→ Task brief: Could you write out the opening lines of the data, word for word, stopping after the line that contains "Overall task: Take"?
════
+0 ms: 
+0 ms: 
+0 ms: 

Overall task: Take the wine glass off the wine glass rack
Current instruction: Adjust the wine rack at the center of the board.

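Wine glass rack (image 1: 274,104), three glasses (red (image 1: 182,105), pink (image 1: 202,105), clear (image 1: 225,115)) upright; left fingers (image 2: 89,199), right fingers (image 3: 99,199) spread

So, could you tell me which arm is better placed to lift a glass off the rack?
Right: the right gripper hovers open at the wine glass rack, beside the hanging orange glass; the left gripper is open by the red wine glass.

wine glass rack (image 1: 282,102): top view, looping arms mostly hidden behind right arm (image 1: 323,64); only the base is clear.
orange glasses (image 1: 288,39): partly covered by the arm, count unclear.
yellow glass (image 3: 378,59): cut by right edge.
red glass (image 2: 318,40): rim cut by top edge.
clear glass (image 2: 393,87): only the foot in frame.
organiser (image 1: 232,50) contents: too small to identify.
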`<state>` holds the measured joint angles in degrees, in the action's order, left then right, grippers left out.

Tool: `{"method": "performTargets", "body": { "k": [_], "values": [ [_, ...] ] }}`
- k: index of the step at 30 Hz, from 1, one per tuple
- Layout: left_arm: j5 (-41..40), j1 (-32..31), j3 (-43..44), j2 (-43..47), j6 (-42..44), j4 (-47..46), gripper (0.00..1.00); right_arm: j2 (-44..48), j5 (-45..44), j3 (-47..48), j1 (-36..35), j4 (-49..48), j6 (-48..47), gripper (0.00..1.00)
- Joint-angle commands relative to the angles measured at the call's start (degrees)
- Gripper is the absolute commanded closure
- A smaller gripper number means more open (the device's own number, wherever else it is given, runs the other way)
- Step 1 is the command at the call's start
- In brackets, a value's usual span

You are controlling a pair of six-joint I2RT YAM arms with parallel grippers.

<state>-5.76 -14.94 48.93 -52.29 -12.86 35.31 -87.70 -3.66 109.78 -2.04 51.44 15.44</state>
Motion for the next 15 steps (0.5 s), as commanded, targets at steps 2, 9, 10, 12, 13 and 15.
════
→ Written answer:
+0 ms: 
+0 ms: 
+0 ms: 

Overall task: Take the wine glass off the wine glass rack

The output requires nothing else.